Building a Real Time Analytics Pipeline with Pulsar and Apache Spark
Harness the power of Apache Pulsar and Spark Structured Streaming to process real-time data at scale
In an era where decisions are increasingly driven by data, businesses need to act on insights in real time. Apache Pulsar and Apache Spark together form a robust foundation for real-time analytics pipelines.
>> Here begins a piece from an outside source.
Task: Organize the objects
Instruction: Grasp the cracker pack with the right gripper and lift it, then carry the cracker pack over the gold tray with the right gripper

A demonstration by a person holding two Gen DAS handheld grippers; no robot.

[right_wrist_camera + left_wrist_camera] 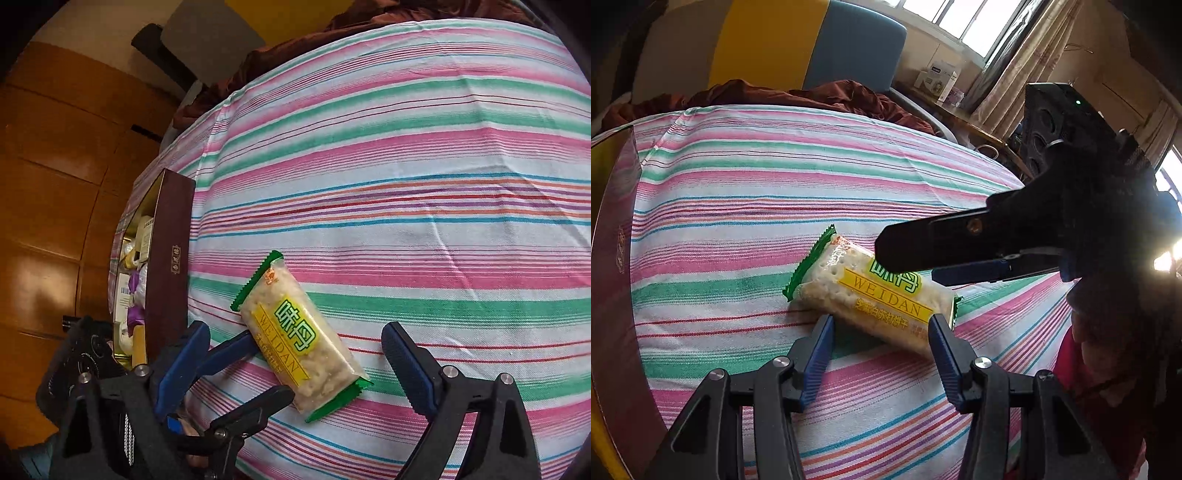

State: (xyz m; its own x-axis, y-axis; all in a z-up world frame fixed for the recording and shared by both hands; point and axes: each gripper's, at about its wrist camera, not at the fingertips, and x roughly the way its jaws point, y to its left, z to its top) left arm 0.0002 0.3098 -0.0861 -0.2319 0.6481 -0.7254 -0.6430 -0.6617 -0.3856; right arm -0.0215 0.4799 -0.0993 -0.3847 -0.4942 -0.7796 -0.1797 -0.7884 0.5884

While Pulsar excels in scalable messaging and event delivery, Spark enables complex streaming computations at scale.
This post walks through building a real-time analytics pipeline using Apache Pulsar as the message broker and Apache Spark Structured Streaming for processing — providing a scalable, fault-tolerant framework to derive actionable insights instantly.
Why Apache Pulsar and Apache Spark?
Feature | Apache Pulsar | Apache Spark |
---|---|---|
Message Delivery | High-throughput pub-sub + queuing | Native Pulsar integration |
Multi-Tenancy & Geo-Rep | Built-in | Compatible with large-scale ingestion |
Event Time Support | Yes | Yes (with watermarking) |
Streaming Computation | No | Yes (Structured Streaming) |
Scalability | Horizontal (broker + bookies) | Horizontal (executors + drivers) |
By combining Pulsar and Spark, you get real-time messaging and distributed stream processing with rich SQL-like transformations.
Architecture Overview
[Producers] → [Apache Pulsar] → [Spark Structured Streaming] → [Data Lake / Dashboard]
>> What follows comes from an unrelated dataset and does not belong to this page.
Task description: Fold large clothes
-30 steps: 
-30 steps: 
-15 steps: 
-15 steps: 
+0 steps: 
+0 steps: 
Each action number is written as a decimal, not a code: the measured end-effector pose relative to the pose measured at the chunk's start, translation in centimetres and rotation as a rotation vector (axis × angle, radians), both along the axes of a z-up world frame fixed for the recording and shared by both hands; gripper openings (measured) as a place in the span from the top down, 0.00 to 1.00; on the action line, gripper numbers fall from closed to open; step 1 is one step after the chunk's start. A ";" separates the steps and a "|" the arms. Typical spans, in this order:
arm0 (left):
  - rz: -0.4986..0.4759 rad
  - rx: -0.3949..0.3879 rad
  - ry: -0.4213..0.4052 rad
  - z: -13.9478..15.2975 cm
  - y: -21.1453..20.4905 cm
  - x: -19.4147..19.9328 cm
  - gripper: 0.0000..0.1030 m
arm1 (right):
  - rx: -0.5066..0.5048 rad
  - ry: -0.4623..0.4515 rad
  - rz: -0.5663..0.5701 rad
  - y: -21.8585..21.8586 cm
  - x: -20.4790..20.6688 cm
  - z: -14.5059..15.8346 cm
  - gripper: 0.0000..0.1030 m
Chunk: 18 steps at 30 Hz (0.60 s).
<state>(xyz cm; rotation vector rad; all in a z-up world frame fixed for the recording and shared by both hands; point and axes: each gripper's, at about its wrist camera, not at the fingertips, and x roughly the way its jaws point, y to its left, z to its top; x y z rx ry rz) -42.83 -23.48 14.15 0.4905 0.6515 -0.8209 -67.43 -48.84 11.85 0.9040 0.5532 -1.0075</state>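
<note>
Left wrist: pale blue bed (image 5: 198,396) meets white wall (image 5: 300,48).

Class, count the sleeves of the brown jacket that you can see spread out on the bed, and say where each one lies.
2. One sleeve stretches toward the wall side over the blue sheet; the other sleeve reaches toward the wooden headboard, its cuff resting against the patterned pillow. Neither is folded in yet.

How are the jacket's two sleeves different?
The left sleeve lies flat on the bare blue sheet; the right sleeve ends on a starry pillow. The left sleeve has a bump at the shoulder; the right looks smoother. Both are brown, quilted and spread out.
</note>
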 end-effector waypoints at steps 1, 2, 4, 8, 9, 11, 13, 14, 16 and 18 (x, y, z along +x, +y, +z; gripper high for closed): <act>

- Producers: Emit events (e.g., user clicks, IoT metrics)
- Pulsar: Buffers and streams events to consumers
- Spark: Transforms, aggregates, and persists data
- Sinks: Amazon S3, Delta Lake, Elasticsearch, or BI tools
Step 1: Setting Up Apache Pulsar
Start Pulsar in standalone mode (for local testing):
bin/pulsar standalone
Create a topic:
bin/pulsar-admin topics create persistent://public/default/user-events
Send sample data:
bin/pulsar-client produce persistent://public/default/user-events \
-m '{"user_id": 101, "action": "click", "ts": 1699999999}'
Step 2: Integrate Spark with Pulsar
Spark supports Pulsar as a source via pulsar-spark connector:
Add Maven coordinates:
<dependency>
<groupId>org.apache.pulsar</groupId>
<artifactId>pulsar-spark-connector_2.12</artifactId>
<version>3.0.0</version>
</dependency>
Step 3: Create Spark Structured Streaming Job
Example Scala code:
val spark = SparkSession.builder
.appName("Pulsar-Spark Analytics")
.master("local[*]")
.getOrCreate()
val df = spark.readStream
.format("pulsar")
.option("service.url", "pulsar://localhost:6650")
.option("topic", "persistent://public/default/user-events")
.load()
import spark.implicits._
val parsed = df.selectExpr("CAST(value AS STRING) as json")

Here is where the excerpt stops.